The College has had a long-standing relationship with the clothing line, largely due to the fact that the clothing line uses the College’s name. This relationship started in 1999 when the clothing company, based in Verona, Italy saw an official F&M sweatshirt in a London thrift shop. The company then started producing 1970s and 1980s vintage collegiate-style clothing featuring the words “Franklin and Marshall.”

The College later began to report seeing Franklin and Marshall clothing in Europe as the clothing line became more popular there. Eventually, the College began discussions with the clothing company, and in 2003 they reached a licensing agreement. In 2010, in addition to and separate from the initial licensing agreement, the clothing company decided to give back to the College, its namesake, by creating a scholarship of 100,000 Euros, or $135,000, which roughly covers tuition for one student for four years. The College chooses one student for this scholarship.

While the Franklin and Marshall Clothing Company used to sell some of their clothes in the College bookstore, this is no longer the case. There is no distributor for the clothing company in North America, so the clothes are available in the United States by online purchasing only.

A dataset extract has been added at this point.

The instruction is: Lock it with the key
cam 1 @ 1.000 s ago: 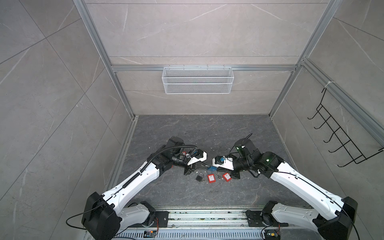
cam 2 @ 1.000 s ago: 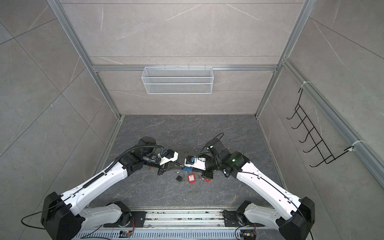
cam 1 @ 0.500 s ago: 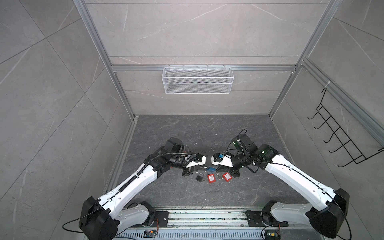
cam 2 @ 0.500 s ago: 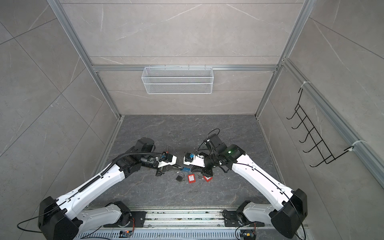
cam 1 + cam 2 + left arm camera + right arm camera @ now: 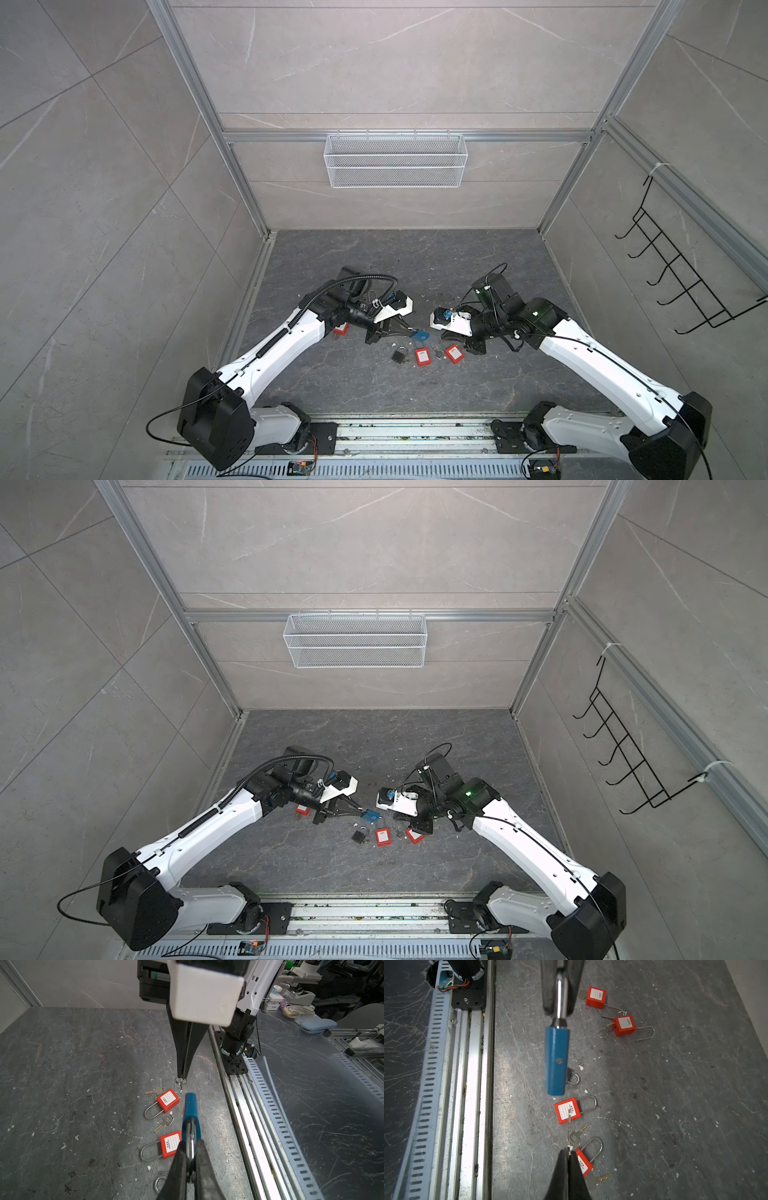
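In both top views the two arms meet low over the dark counter (image 5: 374, 266). The left gripper (image 5: 408, 330) is clamped on a blue padlock (image 5: 421, 336), and the right gripper (image 5: 441, 337) faces it from just beside with its jaws pressed together. What the right one pinches is too small to tell here. Red padlocks (image 5: 423, 356) and a small dark padlock (image 5: 400, 355) lie below the gap. In the left wrist view the left gripper (image 5: 190, 1154) grips the steel shackle. The blue body (image 5: 190, 1105) points away toward the right gripper (image 5: 182, 1077), whose closed tips hold a small key (image 5: 181, 1087) on a ring. The key is aimed at the lock's far end, near but apart. In the right wrist view the key (image 5: 569, 1124) projects from the right gripper (image 5: 568, 1152) toward the padlock (image 5: 556, 1059). A gap lies between them, and the blade sits slightly off the body's centre line. The keyhole shows in no view. The step in hand looks like lining the key up for insertion. The next move probably calls for a small sideways correction and matching the blade to the slot. A straight push and a turn would follow while the left gripper braces the lock.
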Tool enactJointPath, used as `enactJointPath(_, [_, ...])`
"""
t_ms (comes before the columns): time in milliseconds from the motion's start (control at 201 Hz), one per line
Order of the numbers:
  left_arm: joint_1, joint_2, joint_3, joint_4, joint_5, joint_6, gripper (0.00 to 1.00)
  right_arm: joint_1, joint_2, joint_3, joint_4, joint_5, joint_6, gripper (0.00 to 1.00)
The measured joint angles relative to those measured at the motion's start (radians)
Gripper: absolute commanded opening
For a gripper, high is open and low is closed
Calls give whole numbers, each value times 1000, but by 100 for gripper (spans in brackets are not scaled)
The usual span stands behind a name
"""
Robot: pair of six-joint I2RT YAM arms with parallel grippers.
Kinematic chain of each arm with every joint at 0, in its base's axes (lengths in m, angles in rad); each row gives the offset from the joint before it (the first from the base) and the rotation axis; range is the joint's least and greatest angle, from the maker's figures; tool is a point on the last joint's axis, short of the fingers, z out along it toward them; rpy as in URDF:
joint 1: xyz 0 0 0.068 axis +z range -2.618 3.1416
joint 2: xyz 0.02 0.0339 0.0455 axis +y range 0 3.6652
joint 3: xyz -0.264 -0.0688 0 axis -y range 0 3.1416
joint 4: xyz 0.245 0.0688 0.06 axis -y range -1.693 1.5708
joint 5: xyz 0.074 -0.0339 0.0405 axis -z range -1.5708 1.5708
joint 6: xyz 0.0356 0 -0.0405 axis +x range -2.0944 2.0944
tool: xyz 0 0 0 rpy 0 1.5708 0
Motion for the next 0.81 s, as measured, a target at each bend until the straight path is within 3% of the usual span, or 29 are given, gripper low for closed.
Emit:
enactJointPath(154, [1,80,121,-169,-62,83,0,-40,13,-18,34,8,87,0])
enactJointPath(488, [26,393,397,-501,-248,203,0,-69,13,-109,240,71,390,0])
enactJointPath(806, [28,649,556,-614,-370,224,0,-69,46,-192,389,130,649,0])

“The clothing you might typically see bearing the Franklin & Marshall name around campus most likely is not the Italian clothing,” Cliatt said. “All of the clothing company’s apparel is manufactured in Italy and only comes in European sizes, so we’re told that there is no real American market for the clothing at its bigger sticker price.”

The clothing company and the College still work very closely together. The College monitors the quality of the clothing, the use of the Franklin and Marshall College name and logo, aspects of manufacturing, and the use of the images the clothing company uses. In addition, the College also reviews the marketing. According to Cliatt, the College benefits from this relationship in many ways.

“We get the benefit of exposure, not only through the branded clothing itself, but also through information on the clothing company’s website, which includes a slideshow of campus and a link to the College’s website,” Cliatt said. “Information about the College is imprinted on the hang tags that appear on the company’s clothing, catalogs and ads feature images of the College, and historical images of the College are showcased in the company’s stores in its multiple locations across Europe.”

“We are fortunate to be a college with the rare distinction of a relationship with a European firm in a way that promotes Franklin & Marshall College around the world,” Cliatt added. “F&M already has an international reach, with more than 26,000 living alumni across the globe, and 10 percent of our current student body is international, representing 40 countries. The clothing company helps further elevate our profile across Europe, and our relationship allows us to have input into how the College’s name is represented.”